3e édition de Campus coopératives, l'école d'été des jeunes créateurs de coopératives. Poitiers, 27 juin-8 juillet 2016

Dédiée aux jeunes francophones de 18 à 35 ans sans condition de statut (salarié, étudiant, demandeur d’emploi), cette école internationale d’été vise à transmettre les compétences clés pour mener à bien une démarche entrepreneuriale coopérative et plus généralement à les sensibiliser à l’économie sociale et solidaire.

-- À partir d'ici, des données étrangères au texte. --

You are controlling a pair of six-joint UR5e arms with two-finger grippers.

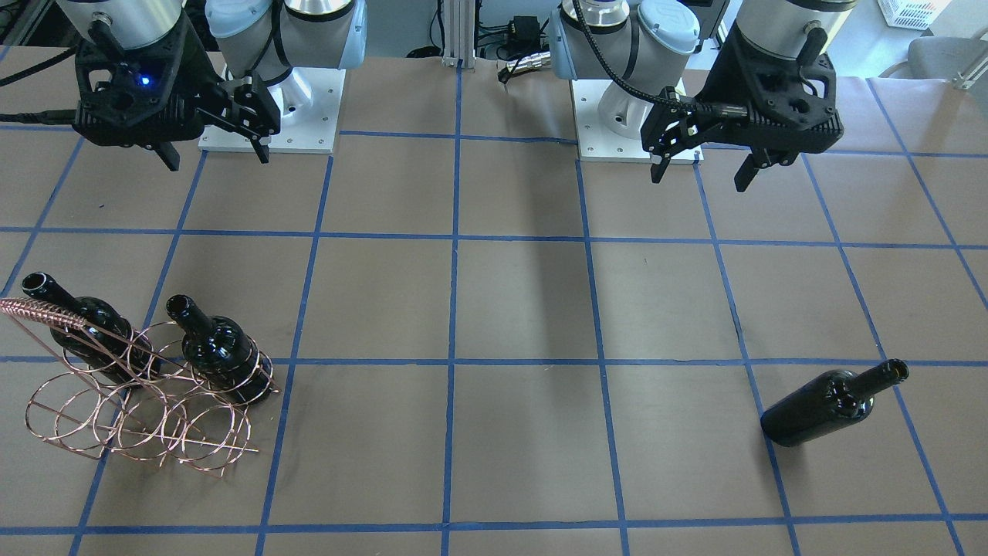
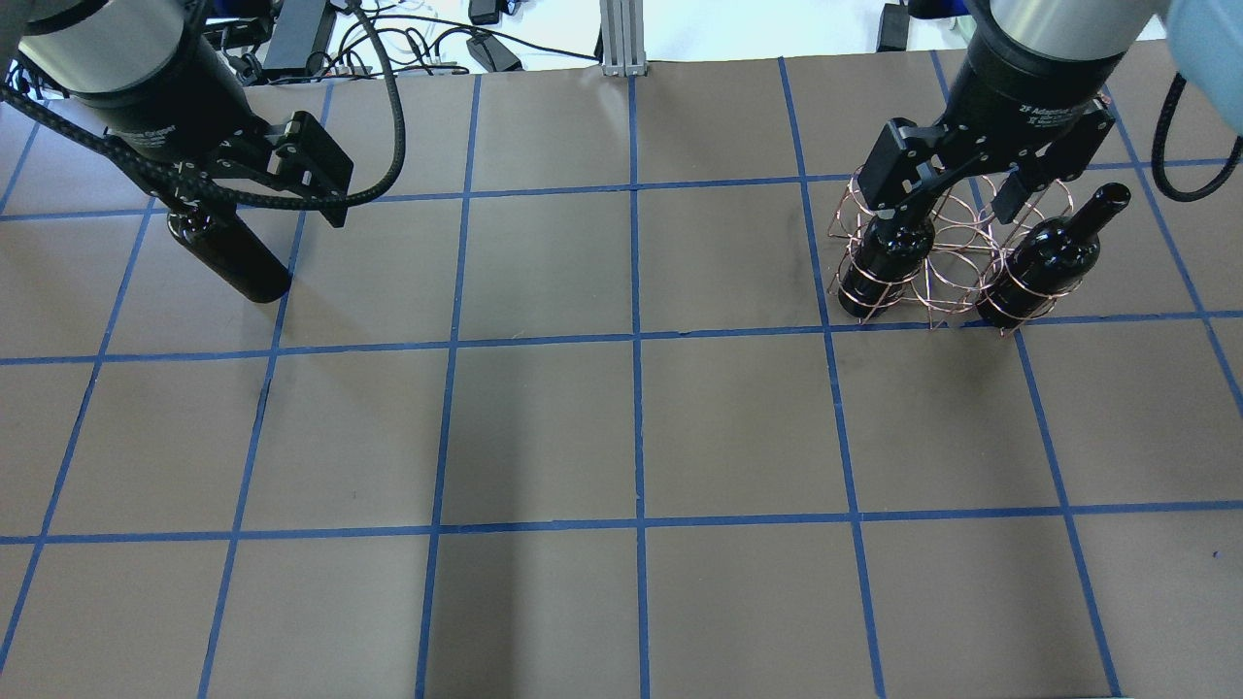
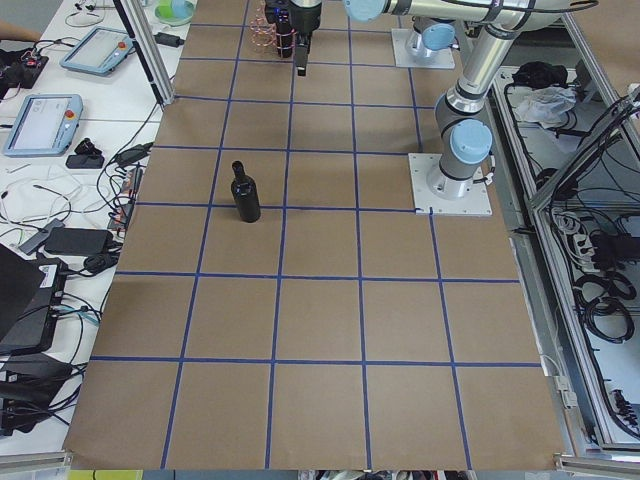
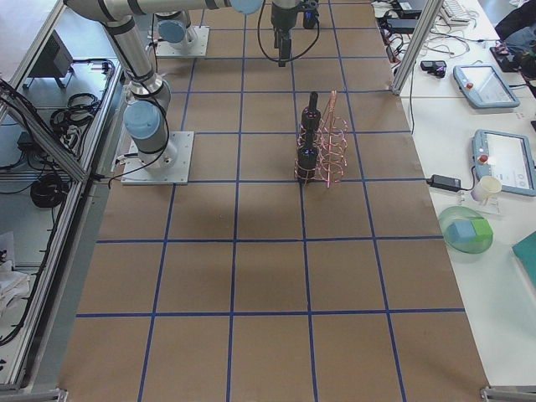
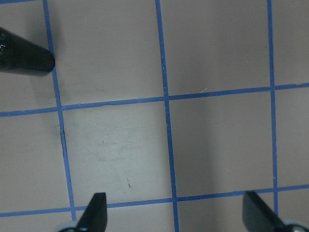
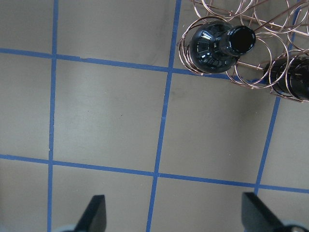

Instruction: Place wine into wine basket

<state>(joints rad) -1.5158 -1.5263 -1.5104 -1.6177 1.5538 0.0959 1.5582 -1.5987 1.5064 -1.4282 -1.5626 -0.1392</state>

Réunis pendant 15 jours en équipe coopérative, les participants, encadrés par des consultants professionnels (chefs d’entreprises coopératives et experts), simulent la création d’une Scop ou d’une Scic et doivent ensemble défendre leur projet auprès d’un jury de professionnels (spécialistes de l’ESS, créateurs, financiers). En alternant ateliers méthodologiques, conférences thématiques, témoignages d’entrepreneurs et travail en groupe (30 heures), les jeunes francophones sont amenés à mettre en place un plan d’affaires coopératif réaliste et transposable et ainsi vivre le parcours d’un créateur d’entreprise.

Créée en 2008 par l’Université de Sherbrooke et le mouvement coopératif québécois, la première édition française s’est tenue en 2012 à Poitiers puis une seconde en 2014. Elles rencontrèrent un vif succès, recevant plus de 150 candidatures, et accueillant 32 participants de 11 nationalités différentes, chacune.